BEGIN

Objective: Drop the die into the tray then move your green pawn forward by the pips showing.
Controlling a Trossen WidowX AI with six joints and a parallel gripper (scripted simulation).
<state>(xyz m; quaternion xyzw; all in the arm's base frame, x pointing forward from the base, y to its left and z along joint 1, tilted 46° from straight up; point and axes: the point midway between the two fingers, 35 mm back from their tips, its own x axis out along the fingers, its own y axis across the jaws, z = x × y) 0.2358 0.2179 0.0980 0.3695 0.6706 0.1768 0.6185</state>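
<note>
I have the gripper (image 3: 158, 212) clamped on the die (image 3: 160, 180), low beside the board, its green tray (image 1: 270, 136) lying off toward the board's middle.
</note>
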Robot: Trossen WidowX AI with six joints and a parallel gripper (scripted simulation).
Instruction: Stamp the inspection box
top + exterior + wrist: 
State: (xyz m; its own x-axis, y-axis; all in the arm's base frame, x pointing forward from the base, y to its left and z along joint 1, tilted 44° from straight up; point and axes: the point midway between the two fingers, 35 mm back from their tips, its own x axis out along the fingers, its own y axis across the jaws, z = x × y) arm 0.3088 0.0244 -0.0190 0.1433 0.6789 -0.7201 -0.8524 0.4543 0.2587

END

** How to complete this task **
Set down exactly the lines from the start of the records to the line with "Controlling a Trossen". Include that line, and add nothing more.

** Result **
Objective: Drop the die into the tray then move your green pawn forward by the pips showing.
Controlling a Trossen WidowX AI with six joints and a parallel gripper (scripted simulation).

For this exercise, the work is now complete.